SOURCE MATERIAL:
########################################

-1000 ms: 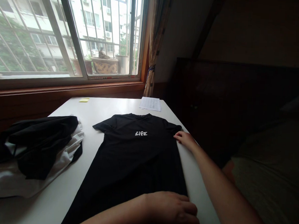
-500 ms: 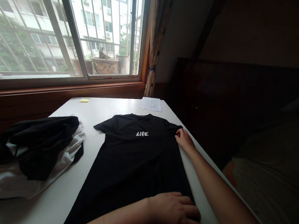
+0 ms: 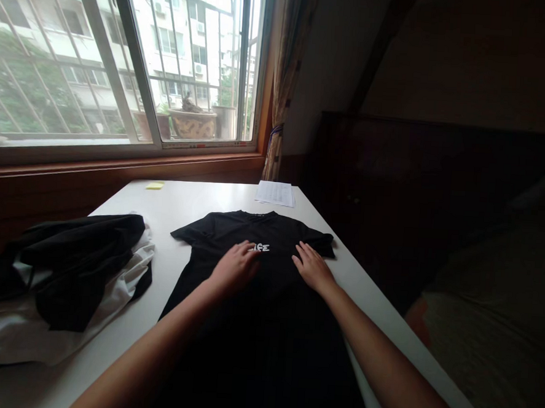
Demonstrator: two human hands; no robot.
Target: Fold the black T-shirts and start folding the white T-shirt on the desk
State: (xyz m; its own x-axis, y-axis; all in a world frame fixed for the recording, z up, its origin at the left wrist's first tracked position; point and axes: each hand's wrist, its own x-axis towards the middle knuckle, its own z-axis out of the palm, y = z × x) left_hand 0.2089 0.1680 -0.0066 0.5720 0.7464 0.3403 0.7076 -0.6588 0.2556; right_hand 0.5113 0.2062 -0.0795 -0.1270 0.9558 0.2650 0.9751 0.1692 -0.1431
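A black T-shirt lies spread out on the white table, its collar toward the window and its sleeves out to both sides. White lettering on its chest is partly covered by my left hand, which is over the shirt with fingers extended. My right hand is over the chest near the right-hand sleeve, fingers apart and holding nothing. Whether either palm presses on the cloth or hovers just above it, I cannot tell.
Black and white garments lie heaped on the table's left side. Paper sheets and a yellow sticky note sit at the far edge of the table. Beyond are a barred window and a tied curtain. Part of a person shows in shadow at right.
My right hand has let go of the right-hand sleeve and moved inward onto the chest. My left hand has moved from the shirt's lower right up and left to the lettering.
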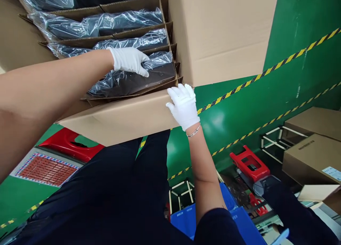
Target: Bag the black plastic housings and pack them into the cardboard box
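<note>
My left hand (130, 62), in a white glove, reaches into an open cardboard box (125, 115). Its thumb lies on the near side of a dark part in a clear plastic bag (160, 72), and the fingers go over the bag's upper edge, closed on it. The part stands in the slot nearest me. My right hand (183, 106), also gloved, rests on the box's near right corner with fingers stretched out and thumb apart. Behind, more bagged dark parts (122, 22) stand in rows between cardboard dividers (130, 5).
A wide box flap (229, 35) hangs out to the right over the green floor (221, 120) with yellow-black tape (279, 63). A red stool (70, 143) is below left, another red stool (250, 163) right. Cartons (314, 152), blue bins (183, 220) and a person's dark-clothed leg (295, 213) are lower right.
</note>
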The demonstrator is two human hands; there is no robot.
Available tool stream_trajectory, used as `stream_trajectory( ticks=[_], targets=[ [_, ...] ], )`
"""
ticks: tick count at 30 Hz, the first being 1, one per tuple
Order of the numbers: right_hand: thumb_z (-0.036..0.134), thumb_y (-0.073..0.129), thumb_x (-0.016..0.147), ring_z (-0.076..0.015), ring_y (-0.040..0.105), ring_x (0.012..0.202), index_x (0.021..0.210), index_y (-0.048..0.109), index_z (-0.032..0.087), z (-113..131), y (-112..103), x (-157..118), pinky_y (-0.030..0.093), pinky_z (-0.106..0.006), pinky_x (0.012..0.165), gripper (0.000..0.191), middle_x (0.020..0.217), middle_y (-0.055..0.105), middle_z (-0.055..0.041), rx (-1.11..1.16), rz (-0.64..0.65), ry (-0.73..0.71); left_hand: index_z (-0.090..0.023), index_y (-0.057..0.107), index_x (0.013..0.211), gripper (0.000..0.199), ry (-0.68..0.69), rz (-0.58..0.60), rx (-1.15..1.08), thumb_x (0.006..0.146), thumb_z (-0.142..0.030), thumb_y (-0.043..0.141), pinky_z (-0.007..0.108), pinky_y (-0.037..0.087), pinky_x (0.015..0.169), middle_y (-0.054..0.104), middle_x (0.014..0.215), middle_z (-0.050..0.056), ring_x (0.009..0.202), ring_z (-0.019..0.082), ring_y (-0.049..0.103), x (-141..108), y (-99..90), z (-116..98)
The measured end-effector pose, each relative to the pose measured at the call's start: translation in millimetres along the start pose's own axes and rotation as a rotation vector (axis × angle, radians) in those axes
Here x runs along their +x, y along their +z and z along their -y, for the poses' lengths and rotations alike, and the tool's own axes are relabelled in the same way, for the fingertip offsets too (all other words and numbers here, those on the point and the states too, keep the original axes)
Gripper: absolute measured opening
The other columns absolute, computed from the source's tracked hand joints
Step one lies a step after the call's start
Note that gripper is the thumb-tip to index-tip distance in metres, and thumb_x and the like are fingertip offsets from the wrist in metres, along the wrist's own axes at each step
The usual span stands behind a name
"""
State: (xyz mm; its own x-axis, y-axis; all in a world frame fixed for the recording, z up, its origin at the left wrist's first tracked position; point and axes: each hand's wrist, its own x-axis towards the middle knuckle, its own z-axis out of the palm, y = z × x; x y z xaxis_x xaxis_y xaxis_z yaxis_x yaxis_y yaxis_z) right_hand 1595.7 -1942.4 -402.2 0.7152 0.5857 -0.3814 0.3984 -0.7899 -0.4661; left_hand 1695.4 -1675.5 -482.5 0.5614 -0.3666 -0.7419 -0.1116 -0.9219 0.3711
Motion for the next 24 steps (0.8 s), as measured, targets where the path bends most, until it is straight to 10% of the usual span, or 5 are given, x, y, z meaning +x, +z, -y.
stream_trajectory(
  ticks=[5, 10, 15, 19, 24],
  targets=[
    [0.028, 0.065, 0.095, -0.0332, 0.044, 0.142, 0.138, 0.060, 0.017, -3.8, 3.6, 1.9, 0.023, -0.060, 0.125, 0.044, 0.138, 0.063, -0.0138, -0.009, -0.043, -0.029, 0.002, 0.065, 0.122, 0.052, 0.004, -0.010, 0.055, 0.096, -0.042, 0.060, 0.026, 0.047, 0.091, 0.073, 0.106, 0.010, 0.092, 0.015, 0.067, -12.6, 16.0, -16.5],
    [0.025, 0.070, 0.092, -0.0324, 0.050, 0.137, 0.133, 0.064, 0.016, -4.1, 0.2, -3.6, 0.027, -0.057, 0.123, 0.042, 0.133, 0.067, -0.0138, -0.030, -0.039, -0.035, -0.013, 0.050, 0.149, 0.056, 0.038, -0.142, 0.088, 0.097, -0.031, 0.056, 0.037, 0.052, 0.090, 0.072, 0.123, 0.016, 0.101, 0.026, 0.071, -50.3, 55.6, -38.0],
    [0.029, 0.069, 0.093, -0.0314, 0.058, 0.128, 0.134, 0.064, 0.013, -2.3, -4.8, 2.1, 0.035, -0.053, 0.120, 0.044, 0.134, 0.068, -0.0149, -0.044, -0.045, -0.042, -0.011, 0.050, 0.148, 0.053, 0.105, -0.604, -0.031, 0.097, -0.025, 0.051, 0.045, 0.039, 0.115, 0.050, 0.153, 0.020, 0.143, 0.033, 0.047, -45.8, 27.8, -11.2],
    [0.030, 0.052, 0.102, -0.0269, 0.053, 0.136, 0.144, 0.055, 0.007, 10.3, -23.0, 73.2, 0.041, -0.040, 0.118, 0.049, 0.147, 0.057, -0.0177, -0.006, -0.146, -0.085, -0.007, 0.035, 0.155, 0.062, -0.106, -0.908, -0.057, 0.098, -0.029, 0.048, 0.058, 0.026, 0.120, 0.035, 0.162, 0.025, 0.151, 0.040, 0.029, -13.0, -27.7, 33.5],
    [0.020, 0.042, 0.102, -0.0303, 0.031, 0.151, 0.158, 0.037, 0.007, 17.8, -34.3, 220.8, 0.030, -0.046, 0.124, 0.057, 0.165, 0.033, -0.0166, -0.133, -0.095, -0.081, -0.004, 0.037, 0.153, 0.060, -0.203, -0.810, -0.107, 0.096, -0.019, 0.044, 0.055, 0.031, 0.115, 0.045, 0.154, 0.027, 0.144, 0.039, 0.040, 8.0, -34.2, 74.2]
  ],
)
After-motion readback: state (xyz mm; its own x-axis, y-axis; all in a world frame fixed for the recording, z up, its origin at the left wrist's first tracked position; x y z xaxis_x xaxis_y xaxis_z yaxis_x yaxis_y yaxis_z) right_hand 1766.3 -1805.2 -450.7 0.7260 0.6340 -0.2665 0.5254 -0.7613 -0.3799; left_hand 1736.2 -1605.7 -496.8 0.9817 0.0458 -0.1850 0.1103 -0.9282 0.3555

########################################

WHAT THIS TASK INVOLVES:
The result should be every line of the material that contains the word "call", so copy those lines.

RESPONSE:
The measured end-effector pose, each relative to the pose measured at the call's start: translation in millimetres along the start pose's own axes and rotation as a rotation vector (axis × angle, radians) in those axes
Step one lies a step after the call's start

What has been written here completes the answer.